TASK TO CARRY OUT - Below are entries with pictures among them; reproduce exactly, and only, the lines from the one containing "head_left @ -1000" down to the one containing "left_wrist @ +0", without the pictures.

[Collection entries]
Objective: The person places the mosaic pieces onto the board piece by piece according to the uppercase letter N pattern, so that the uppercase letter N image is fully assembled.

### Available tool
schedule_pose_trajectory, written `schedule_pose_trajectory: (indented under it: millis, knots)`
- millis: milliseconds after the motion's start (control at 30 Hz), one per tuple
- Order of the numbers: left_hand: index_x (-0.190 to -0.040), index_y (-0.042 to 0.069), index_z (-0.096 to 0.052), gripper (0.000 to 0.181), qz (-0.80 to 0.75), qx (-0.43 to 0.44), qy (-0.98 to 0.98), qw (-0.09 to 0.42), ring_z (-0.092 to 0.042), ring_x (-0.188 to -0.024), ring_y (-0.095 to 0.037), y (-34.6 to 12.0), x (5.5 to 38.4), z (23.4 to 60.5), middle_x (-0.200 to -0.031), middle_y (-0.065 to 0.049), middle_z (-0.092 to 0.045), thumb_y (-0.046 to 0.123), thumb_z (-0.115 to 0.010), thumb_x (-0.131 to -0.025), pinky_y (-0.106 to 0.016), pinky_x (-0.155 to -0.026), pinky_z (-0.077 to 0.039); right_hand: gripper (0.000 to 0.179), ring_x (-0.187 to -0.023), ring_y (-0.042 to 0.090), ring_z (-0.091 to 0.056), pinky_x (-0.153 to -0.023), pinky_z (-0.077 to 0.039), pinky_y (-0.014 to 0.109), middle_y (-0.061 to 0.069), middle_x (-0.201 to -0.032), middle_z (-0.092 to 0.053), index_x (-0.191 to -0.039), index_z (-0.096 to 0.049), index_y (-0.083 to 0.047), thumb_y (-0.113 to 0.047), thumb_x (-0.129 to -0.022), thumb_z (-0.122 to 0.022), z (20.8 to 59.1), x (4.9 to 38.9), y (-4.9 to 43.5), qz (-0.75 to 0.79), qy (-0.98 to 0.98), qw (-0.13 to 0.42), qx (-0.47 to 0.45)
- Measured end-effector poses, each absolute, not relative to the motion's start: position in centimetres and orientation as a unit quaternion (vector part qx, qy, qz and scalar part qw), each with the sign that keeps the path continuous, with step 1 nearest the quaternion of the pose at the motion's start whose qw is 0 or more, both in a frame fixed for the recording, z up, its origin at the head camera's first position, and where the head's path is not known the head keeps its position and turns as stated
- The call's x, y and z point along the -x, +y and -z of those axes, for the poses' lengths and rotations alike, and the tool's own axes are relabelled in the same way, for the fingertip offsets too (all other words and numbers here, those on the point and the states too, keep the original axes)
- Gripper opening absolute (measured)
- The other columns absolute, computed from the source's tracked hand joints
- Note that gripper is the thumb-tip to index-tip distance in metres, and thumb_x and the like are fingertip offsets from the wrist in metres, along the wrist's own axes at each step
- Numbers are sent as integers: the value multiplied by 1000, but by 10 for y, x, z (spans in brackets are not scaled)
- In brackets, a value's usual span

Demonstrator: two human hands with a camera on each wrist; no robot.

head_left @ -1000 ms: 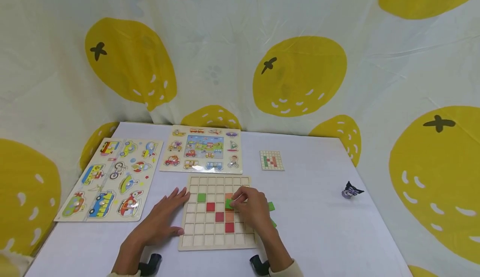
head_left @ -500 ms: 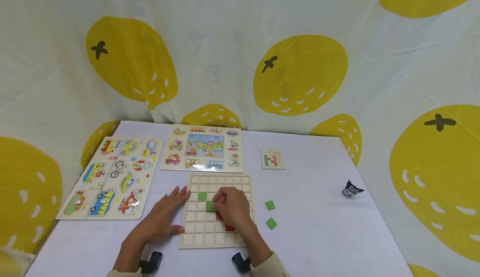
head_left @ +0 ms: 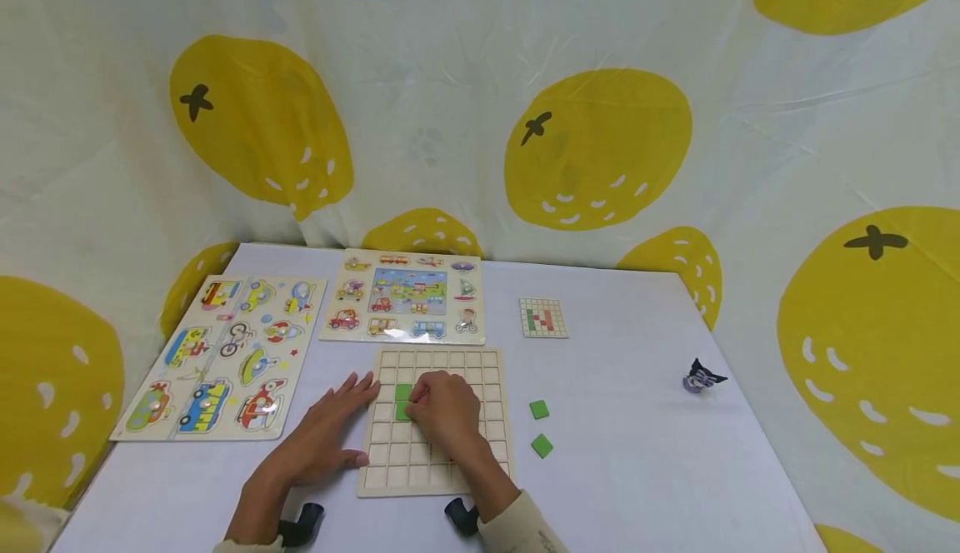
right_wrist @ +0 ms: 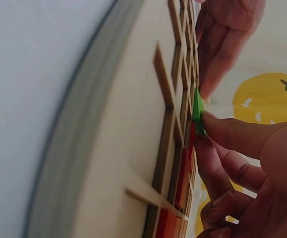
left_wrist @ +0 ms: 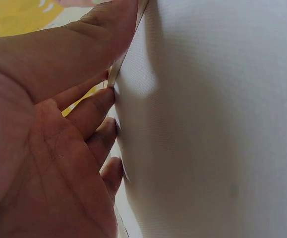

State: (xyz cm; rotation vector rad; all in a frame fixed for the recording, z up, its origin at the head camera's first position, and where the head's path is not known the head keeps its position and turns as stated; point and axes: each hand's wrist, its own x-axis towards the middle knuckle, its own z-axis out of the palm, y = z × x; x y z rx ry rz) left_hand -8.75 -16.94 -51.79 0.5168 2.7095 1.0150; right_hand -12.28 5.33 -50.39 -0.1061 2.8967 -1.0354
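Note:
My right hand [head_left: 447,410] pinches a green square tile [head_left: 402,411] between thumb and fingertips, over the left part of a wooden grid board [head_left: 386,478]. Just above that tile, another green tile [head_left: 403,391] sits in a cell. In the right wrist view the pinched tile [right_wrist: 198,111] stands tilted at the grid, beside a red tile [right_wrist: 184,166]. My left hand [head_left: 322,430] lies with spread, straight fingers along the board's left edge; its fingertips [left_wrist: 114,168] also show in the left wrist view. Most of the red and orange tiles are hidden behind my right hand in the head view.
Two loose green tiles, one farther back [head_left: 539,409] and one nearer [head_left: 542,445], lie right of the board. Behind stand a small pattern card [head_left: 543,328] and a picture puzzle [head_left: 401,336]. A vehicle puzzle [head_left: 225,370] lies left, a small dark-and-white object [head_left: 702,378] far right.
My right hand has carried the green tile leftward across the board, from the orange tiles past the red ones to below the other green tile. The left hand has stayed put.

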Motion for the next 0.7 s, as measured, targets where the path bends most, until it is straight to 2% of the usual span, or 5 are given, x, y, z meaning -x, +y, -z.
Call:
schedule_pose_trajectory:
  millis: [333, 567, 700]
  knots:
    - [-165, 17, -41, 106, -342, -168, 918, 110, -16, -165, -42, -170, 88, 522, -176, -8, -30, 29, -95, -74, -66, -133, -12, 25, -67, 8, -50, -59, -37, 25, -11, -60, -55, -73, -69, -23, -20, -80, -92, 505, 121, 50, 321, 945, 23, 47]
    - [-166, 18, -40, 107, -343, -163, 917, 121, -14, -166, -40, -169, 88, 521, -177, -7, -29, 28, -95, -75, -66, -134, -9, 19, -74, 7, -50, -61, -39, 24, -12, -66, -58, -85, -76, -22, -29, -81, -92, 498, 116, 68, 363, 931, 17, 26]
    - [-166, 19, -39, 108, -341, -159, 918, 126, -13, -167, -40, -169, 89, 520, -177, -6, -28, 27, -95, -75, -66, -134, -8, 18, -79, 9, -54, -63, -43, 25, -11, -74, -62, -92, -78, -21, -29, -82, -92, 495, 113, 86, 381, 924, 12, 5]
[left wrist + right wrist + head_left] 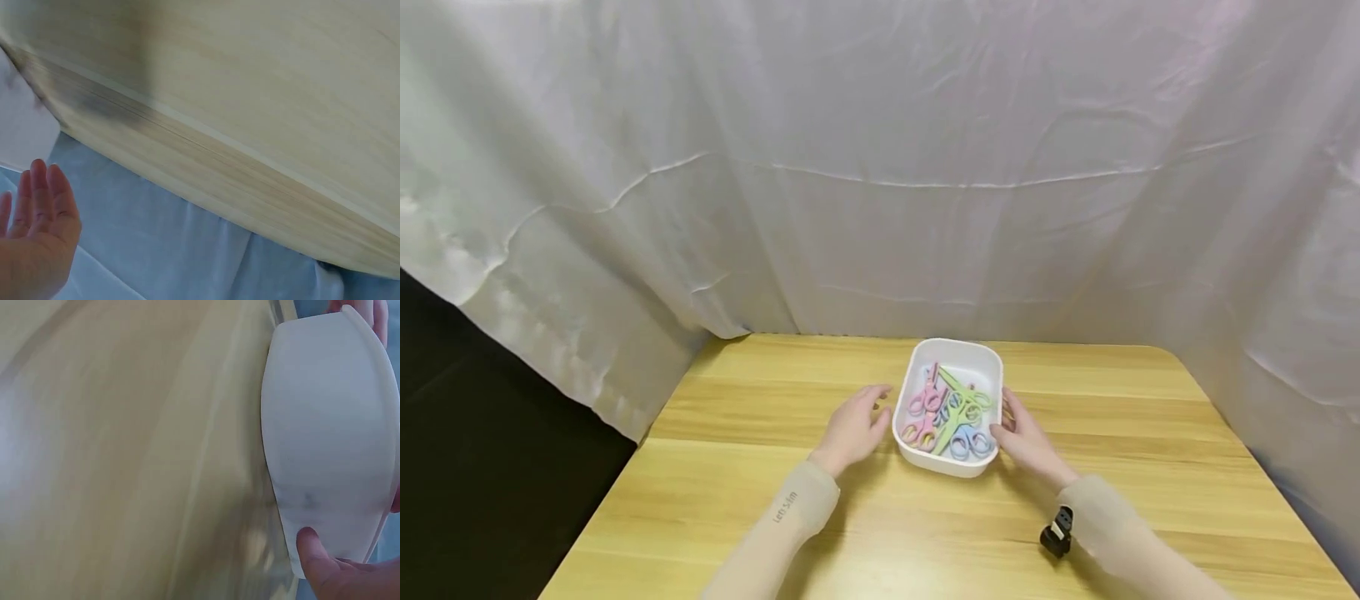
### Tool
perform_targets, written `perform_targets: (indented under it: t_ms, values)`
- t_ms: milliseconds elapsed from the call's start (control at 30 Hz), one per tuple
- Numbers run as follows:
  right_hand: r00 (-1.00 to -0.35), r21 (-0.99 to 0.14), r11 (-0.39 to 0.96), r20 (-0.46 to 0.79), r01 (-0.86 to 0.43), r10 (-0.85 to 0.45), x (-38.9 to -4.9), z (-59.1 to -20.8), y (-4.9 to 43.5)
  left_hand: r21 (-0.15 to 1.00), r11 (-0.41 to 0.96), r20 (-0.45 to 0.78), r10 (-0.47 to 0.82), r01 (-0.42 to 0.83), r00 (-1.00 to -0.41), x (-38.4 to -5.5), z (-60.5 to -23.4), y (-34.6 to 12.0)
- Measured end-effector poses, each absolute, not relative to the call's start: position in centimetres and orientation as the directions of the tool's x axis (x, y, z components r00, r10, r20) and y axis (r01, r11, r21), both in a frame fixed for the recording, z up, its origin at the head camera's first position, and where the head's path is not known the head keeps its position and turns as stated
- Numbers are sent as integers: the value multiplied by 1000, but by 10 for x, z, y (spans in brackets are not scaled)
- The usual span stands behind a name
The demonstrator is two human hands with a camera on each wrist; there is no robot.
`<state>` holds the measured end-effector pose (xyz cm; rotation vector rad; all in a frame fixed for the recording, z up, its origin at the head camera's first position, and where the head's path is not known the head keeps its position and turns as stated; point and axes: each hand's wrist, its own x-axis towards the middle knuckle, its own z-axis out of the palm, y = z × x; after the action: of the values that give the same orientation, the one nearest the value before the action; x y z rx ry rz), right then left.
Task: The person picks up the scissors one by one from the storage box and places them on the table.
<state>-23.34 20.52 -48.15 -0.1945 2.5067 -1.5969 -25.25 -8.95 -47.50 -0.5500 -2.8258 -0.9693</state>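
Note:
A white plastic bin [950, 467] sits near the back of the wooden table in the head view. Inside lie several scissors: pink scissors [932, 402] at the left, green scissors [951, 429] across the middle and blue scissors [972, 442] at the front right corner. My right hand [1033, 446] holds the bin's right side, its thumb [310, 544] against the outer wall in the right wrist view. To the left, my left hand [848, 432] is beside the bin with fingers spread, apparently just off the wall.
The wooden table [737, 475] runs back to a pale grey curtain [880, 208], which also hangs at both sides. A black area [475, 442] lies beyond the table's left edge. A small black device [1057, 533] is at the right wrist.

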Motion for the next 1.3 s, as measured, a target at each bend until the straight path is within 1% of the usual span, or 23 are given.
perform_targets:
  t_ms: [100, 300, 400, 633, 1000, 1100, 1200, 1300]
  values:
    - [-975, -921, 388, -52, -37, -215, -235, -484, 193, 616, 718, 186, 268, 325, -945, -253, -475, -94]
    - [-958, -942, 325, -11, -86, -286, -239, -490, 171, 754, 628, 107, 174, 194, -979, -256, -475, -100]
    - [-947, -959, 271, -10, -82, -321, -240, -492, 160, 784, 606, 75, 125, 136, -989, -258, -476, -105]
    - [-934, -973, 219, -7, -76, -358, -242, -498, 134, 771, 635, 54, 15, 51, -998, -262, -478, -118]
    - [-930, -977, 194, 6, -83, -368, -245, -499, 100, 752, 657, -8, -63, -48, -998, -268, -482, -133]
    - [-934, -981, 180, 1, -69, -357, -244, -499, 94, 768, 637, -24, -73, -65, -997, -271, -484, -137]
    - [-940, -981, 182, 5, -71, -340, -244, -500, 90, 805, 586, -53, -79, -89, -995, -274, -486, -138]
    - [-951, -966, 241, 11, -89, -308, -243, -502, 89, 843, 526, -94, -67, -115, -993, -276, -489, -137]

TASK SOLUTION -
head_left @ -1000 ms: 
head_left @ -500 ms: 
head_left @ +0 ms: 
right_wrist @ +0 ms: 
left_wrist @ +0 ms: 

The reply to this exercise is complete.